The only caution is to select yeast that does not produce alcohol; most yeast does. The alcohol can easily be boiled off by cooking, but you have to be careful inside a sealed habitat. You don't want alcohol condensing inside electronics. The steam could be captured and temperature fractionated from water to ensure all water is recycled. Such a device is normally called a 'still, and alcohol produced from distilling fermented starchy food is normally called vodka. Somehow I don't see NASA planners accepting that. Yeast used for non-alcoholic beer should solve that problem.
As for growing hydroponics, there are several people conducting hydroponic experiments today. A couple are Mars Society members. Hydroponics do not rely on Mars soil, they use water and processed nutrients dissolved in that water. It does take some attention to maintain the nutrient balance, but it does work.
Processing Mars regolith into a fertile soil is possible. The problem right now is determining exactly what is there. Data from Mars right now is inconclusive. It appears there is some clay, and a great deal of feldspar. There is also a great deal of iron, but that may be tied up in minerals such as augite, chromite, bronzite, and olivine. There is almost no carbon or nitrogen in the soil, but nitrogen fixing plants can create nitrites and nitrates from nitrogen in the air. All plants fix carbon, they create organic matter from carbon dioxide, but higher plants requires some organic carbon compounds in the soil. This can be added with primitive plants. Pre-processing treatments can speed soil preparation; such as like soaking with water to neutralize super oxides, or bubbling carbon dioxide through the water to create carbonic acid to neutralize the alkali. It shouldn't take long to prepare fertile soil.

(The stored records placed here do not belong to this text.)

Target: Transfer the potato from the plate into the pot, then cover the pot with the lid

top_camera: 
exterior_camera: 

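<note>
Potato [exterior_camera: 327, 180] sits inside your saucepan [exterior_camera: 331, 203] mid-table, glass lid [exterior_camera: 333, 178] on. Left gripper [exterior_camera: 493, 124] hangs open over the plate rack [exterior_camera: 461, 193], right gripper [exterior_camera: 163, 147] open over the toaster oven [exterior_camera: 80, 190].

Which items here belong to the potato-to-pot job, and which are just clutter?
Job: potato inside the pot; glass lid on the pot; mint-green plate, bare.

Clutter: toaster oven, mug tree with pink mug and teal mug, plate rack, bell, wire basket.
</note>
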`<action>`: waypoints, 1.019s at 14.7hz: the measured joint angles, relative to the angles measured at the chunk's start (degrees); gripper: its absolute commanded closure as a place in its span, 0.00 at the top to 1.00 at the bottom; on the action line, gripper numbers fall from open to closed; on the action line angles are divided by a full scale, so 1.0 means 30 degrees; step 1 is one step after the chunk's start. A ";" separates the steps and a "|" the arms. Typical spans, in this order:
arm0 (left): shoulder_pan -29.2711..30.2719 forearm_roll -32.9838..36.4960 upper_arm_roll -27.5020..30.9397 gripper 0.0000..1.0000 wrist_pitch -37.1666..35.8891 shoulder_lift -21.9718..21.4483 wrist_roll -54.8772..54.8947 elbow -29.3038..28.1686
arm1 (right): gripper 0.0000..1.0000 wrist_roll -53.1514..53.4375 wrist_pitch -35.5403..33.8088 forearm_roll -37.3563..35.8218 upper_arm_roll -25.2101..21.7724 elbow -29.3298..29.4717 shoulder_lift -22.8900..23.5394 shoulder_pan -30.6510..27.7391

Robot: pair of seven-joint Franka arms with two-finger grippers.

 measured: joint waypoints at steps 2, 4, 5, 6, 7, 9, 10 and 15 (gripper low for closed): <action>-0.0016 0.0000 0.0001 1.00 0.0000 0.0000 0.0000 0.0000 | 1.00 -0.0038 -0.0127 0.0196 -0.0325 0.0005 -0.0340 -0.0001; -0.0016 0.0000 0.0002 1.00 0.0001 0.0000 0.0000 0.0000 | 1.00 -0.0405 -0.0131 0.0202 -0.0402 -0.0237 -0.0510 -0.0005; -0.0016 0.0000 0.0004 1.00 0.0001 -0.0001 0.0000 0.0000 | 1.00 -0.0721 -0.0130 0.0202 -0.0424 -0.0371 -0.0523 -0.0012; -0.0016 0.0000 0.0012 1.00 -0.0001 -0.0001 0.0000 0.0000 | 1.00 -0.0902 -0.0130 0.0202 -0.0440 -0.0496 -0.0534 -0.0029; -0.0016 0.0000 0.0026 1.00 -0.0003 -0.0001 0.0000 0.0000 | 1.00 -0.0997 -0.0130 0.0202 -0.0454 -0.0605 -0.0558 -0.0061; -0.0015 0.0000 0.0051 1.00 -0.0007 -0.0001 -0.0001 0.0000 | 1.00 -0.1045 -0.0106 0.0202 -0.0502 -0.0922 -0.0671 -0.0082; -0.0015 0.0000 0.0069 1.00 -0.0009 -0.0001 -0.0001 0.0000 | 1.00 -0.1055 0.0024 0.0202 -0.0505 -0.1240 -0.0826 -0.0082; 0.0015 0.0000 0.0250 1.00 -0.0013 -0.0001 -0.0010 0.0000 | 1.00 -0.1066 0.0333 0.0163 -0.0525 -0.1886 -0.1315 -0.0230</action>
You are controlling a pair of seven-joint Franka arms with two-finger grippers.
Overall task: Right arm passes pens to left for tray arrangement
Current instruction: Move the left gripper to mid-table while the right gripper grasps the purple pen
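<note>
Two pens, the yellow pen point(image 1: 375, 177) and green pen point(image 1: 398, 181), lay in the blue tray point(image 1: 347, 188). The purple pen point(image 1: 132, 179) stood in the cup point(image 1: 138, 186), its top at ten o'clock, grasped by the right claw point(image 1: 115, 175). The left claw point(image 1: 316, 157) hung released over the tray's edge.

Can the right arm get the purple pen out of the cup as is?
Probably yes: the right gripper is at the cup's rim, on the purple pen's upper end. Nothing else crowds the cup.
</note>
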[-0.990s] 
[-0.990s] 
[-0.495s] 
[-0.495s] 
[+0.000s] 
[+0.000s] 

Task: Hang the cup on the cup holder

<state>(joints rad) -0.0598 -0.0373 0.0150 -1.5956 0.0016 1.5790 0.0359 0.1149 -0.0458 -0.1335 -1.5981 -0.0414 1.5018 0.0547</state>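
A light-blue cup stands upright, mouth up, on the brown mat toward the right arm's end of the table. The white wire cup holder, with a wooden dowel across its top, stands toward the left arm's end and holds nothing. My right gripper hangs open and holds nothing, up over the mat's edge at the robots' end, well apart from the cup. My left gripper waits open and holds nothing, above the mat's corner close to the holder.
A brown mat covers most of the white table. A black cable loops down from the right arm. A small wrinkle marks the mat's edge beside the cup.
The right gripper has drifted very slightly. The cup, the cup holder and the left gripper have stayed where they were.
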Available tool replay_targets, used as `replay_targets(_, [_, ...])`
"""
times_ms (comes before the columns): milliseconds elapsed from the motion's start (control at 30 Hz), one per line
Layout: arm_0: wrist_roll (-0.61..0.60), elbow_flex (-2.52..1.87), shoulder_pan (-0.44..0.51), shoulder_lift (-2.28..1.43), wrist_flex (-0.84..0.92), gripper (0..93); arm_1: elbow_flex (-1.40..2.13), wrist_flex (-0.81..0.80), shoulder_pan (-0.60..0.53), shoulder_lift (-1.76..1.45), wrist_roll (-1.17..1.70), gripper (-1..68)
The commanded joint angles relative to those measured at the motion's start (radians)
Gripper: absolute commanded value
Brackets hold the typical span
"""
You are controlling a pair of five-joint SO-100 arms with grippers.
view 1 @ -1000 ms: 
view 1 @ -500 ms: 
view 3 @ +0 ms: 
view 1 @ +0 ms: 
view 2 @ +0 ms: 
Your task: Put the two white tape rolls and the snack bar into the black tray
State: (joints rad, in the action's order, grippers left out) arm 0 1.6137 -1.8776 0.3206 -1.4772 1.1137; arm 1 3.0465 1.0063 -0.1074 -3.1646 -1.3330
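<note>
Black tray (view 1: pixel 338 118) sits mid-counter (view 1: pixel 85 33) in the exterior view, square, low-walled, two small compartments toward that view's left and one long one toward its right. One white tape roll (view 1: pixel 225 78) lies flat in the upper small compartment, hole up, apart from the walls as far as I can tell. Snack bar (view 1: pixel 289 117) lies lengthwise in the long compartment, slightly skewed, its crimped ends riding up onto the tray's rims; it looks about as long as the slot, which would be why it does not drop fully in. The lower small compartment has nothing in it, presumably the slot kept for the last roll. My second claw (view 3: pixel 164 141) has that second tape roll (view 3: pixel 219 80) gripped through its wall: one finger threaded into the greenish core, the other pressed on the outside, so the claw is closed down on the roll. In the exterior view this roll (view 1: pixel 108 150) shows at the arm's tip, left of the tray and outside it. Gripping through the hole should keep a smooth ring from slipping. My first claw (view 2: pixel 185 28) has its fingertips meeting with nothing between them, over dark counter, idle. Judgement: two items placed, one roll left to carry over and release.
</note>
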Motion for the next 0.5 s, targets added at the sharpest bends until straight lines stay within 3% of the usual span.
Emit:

Greenhouse atmosphere can be created by pressurizing with Martian atmosphere, extracting carbon dioxide and pumping that out, and increasing oxygen content by capturing oxygen released by neutralizing super oxides. Depending on how much oxygen is released from the soil, and assuming 95% of the carbon dioxide and 80% of the carbon monoxide from Mars atmosphere is removed, the result should be about 45.3% nitrogen, 26.8% argon, 22.3% oxygen, 2.26% carbon dioxide, and 0.23% carbon monoxide. At only 5psi pressure that may not be enough for humans to breathe, but it should be suitable for plants.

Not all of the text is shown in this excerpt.